The World of Astrology as Viewed by the AFA
Astrology is an all-encompassing art/science which has far-reaching consequences in the lives of countless numbers of people worldwide. For centuries it has been respected, yet ridiculed in almost the same breath. We have only to turn to the authority of the Encyclopedia Brittanica, which defines astrology as a science: "The ancient art or science of divining the fate and future of human beings from indications given by the position of stars and other heavenly bodies."
An ancient art/science, astrology antedates all of recorded history. Its influence reaches back to the time when gods are said to have walked and talked with men. It was studied and practiced by all the great nations of antiquity and predates the sacred writings of nearly all religions and philosophies.
Astrology's supporters extend from Plato to Copernicus to Sir Isaac Newton to Flamstead (the great Astronomer Royal who helped to build the Greenwich Observatory) to former First Lady Nancy Reagan, as well as countless business and financial people and others.
Despite the fact that scientists today are dealing with cosmic rays and their influence upon people and Earth, they hold widely divergent views of the validity of astrology. Opinions range from the abrupt dismissal to those who have no knowledge but upon confrontation become instant "experts" as to its merits and advantages. One thing is certain, few other topics stimulate as much debate as astrology.
To complicate the verification process of the authenticity of astrology, astrologers use various systems in establishing horoscope charts, the basic tool of the trade. Chart reading is an art that embraces many different concepts. The one common denominator is agreement upon the resulting chart or delineation process, if properly performed.
The American Federation of Astrologers, Inc. was established and incorporated May 4, 1938 at 11:38 a.m. EST in Washington, D.C. to encourage the study of all scientific methods of astrology, both current and future, leading to the spread of astrological knowledge and its understanding throughout the world. AFA's mission is education, research, cooperation, progress. In addition, AFA is today fulfilling its mission of astrological education through its correspondence course, which provides the student with all the tools necessary to become an astrologer.

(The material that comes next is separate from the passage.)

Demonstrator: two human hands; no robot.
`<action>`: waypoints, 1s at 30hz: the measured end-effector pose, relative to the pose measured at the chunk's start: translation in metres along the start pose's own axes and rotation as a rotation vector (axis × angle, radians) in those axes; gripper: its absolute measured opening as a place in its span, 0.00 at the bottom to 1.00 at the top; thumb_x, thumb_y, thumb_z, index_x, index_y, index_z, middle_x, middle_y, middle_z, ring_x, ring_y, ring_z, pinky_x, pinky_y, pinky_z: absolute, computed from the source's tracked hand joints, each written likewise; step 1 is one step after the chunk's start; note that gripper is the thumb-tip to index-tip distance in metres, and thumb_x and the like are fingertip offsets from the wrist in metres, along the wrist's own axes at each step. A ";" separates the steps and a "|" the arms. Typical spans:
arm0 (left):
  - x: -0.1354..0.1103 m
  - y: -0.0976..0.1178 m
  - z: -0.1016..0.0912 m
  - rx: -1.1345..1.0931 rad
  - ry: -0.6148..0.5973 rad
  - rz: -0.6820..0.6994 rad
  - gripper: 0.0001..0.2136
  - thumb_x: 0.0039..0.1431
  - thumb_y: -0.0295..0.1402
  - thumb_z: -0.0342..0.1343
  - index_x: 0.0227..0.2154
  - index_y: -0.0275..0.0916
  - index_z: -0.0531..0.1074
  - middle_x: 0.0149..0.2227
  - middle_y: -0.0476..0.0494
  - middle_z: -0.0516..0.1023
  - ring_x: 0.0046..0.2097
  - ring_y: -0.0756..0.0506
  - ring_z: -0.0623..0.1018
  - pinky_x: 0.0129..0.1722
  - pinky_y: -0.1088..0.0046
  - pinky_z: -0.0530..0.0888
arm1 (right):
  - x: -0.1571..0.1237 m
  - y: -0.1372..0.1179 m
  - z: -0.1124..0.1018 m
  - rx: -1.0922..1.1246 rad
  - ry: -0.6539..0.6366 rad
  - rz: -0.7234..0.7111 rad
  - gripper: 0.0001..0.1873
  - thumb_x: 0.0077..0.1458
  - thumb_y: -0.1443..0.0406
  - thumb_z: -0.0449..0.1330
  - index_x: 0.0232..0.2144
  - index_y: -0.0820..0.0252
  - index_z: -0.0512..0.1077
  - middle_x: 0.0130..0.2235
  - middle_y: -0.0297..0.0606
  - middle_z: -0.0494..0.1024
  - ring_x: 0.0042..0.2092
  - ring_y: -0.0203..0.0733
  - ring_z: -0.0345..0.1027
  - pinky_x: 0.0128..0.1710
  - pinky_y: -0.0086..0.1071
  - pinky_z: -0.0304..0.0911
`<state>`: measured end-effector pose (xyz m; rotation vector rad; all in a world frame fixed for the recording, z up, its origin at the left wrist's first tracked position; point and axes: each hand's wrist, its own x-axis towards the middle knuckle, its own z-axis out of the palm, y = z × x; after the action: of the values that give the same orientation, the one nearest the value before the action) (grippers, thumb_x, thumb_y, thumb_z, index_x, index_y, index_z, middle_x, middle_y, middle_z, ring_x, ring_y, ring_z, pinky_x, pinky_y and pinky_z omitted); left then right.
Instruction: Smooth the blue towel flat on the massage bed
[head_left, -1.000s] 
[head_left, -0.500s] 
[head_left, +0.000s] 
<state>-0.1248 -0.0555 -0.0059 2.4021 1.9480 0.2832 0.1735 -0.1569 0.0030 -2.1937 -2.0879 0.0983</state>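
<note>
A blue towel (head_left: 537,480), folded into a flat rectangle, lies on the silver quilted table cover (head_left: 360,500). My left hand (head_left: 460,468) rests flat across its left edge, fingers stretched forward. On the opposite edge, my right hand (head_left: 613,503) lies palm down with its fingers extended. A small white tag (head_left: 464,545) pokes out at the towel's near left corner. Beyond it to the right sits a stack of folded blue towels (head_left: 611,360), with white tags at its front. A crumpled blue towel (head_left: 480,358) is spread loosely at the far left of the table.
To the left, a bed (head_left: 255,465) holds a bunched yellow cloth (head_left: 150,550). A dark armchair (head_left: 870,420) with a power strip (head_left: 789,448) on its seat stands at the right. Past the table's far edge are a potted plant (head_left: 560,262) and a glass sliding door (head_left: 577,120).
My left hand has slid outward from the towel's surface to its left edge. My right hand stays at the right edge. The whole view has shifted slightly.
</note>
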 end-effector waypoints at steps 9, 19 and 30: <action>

The challenges facing people today are greater than at any other time in the history of mankind, and available solutions are more difficult to obtain. Astrologers recognize these conditions and want to participate in helping others to successfully meet the challenges of life.
We, the astrologers, are as old as antiquity yet as new as today's technological changes. The AFA looks to research, using all of the tools of statistics, philosophy, and eons of experiences to lead the way into a better and more productive service to and for people.
We have the most valuable product in the world, and our principal purpose is to serve you!